◆ **Exercise details**: The full data must be written out exactly, with every line included.

○ ○ ○

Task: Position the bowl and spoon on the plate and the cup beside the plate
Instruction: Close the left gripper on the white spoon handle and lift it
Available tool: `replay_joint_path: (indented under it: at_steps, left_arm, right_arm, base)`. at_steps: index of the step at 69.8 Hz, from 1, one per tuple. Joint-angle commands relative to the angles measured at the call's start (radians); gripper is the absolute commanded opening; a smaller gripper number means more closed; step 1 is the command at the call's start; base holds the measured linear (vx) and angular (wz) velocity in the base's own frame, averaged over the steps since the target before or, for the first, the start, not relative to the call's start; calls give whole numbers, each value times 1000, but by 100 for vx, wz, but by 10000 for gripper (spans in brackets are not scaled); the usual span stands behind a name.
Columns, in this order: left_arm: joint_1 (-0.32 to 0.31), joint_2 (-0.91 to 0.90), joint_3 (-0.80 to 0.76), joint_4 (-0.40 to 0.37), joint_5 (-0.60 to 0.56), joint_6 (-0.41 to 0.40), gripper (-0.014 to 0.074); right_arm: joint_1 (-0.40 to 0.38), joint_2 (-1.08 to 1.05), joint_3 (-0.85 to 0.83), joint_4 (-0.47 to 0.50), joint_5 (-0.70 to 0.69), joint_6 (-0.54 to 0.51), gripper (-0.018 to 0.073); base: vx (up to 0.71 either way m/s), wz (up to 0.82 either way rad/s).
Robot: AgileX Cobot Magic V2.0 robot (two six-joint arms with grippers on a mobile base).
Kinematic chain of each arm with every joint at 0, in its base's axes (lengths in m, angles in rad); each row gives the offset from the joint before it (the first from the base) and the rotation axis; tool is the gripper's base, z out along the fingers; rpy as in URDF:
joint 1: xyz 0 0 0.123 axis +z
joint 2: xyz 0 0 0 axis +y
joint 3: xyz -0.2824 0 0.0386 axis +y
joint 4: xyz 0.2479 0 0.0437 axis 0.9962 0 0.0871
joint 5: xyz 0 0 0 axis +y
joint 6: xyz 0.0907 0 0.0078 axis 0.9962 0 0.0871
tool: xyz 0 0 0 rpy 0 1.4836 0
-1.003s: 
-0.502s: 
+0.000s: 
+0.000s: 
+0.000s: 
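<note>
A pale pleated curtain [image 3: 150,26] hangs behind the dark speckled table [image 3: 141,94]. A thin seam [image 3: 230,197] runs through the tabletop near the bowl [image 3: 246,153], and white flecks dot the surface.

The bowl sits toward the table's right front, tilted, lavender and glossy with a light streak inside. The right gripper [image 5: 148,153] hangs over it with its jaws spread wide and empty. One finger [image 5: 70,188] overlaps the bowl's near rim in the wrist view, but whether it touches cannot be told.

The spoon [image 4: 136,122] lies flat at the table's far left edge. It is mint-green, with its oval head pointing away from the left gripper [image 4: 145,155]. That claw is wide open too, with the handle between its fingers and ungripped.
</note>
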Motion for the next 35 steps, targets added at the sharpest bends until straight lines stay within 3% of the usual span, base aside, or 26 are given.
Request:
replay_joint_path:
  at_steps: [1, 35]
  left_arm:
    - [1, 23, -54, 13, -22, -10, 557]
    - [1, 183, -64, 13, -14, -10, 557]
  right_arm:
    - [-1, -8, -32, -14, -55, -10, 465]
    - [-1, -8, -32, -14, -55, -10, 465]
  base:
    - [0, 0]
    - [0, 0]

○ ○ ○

◆ **Result for this task**:
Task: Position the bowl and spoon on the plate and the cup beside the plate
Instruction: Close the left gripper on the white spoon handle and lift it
Available tool: `replay_joint_path: (indented under it: at_steps, left_arm, right_arm, base)`. at_steps: index of the step at 69.8 Hz, from 1, one per tuple. Joint-angle commands relative to the angles measured at the call's start (radians); gripper is the absolute commanded opening; a smaller gripper number means more closed; step 1 is the command at the call's start; base holds the measured linear (vx) and angular (wz) velocity in the base's own frame, averaged over the steps since the target before or, for the first, the start, not relative to the call's start; calls give whole numbers, each value times 1000, but by 100 for vx, wz, but by 10000 for gripper (spans in brackets are not scaled); the usual span stands behind a name.
Columns, in this order: left_arm: joint_1 (-0.32 to 0.31), joint_2 (-0.91 to 0.90), joint_3 (-0.80 to 0.76), joint_4 (-0.40 to 0.37), joint_5 (-0.60 to 0.56), joint_6 (-0.41 to 0.40), gripper (-0.014 to 0.074); right_arm: joint_1 (-0.40 to 0.38), joint_2 (-1.08 to 1.05), joint_3 (-0.85 to 0.83), joint_4 (-0.47 to 0.50), joint_5 (-0.70 to 0.69), joint_6 (-0.54 to 0.51), gripper (-0.018 to 0.073); base: vx (up to 0.71 either way m/s), wz (up to 0.82 either way rad/s).
Robot: AgileX Cobot Magic V2.0 robot (two six-joint arms with grippers on a mobile base).
Kinematic chain of each arm with every joint at 0, in its base's axes (lengths in m, angles in rad); each row gives the offset from the joint before it (the first from the base) and the rotation axis; tool is the gripper's base, z out along the fingers; rpy as in URDF:
joint 1: xyz 0 0 0.123 axis +z
joint 2: xyz 0 0 0 axis +y
joint 3: xyz -0.2824 0 0.0386 axis +y
joint 4: xyz 0.2479 0 0.0437 axis 0.9962 0 0.0871
joint 5: xyz 0 0 0 axis +y
joint 6: xyz 0.0907 0 0.0078 axis 0.9962 0 0.0871
tool: xyz 0 0 0 rpy 0 1.4836 0
-1.003s: 
-0.502s: 
+0.000s: 
+0.000s: 
+0.000s: 
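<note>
A pale pleated curtain [image 3: 150,26] hangs behind the dark speckled table [image 3: 141,94]. A thin seam [image 3: 230,197] runs through the tabletop near the bowl [image 3: 246,153], and white flecks dot the surface.

The bowl sits toward the table's right front, tilted, lavender and glossy with a light streak inside. The right gripper [image 5: 148,153] hangs over it with its jaws spread wide and empty. One finger [image 5: 70,188] overlaps the bowl's near rim in the wrist view, but whether it touches cannot be told.

The spoon [image 4: 136,122] lies flat at the table's far left edge. It is mint-green, with its oval head pointing away from the left gripper [image 4: 145,155]. That claw is wide open too, with the handle between its fingers and ungripped.
</note>
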Motion for the next 35 steps, targets added at the sharpest bends until straight lines stay within 3% of the usual span, base aside, or 26 are given.
Request:
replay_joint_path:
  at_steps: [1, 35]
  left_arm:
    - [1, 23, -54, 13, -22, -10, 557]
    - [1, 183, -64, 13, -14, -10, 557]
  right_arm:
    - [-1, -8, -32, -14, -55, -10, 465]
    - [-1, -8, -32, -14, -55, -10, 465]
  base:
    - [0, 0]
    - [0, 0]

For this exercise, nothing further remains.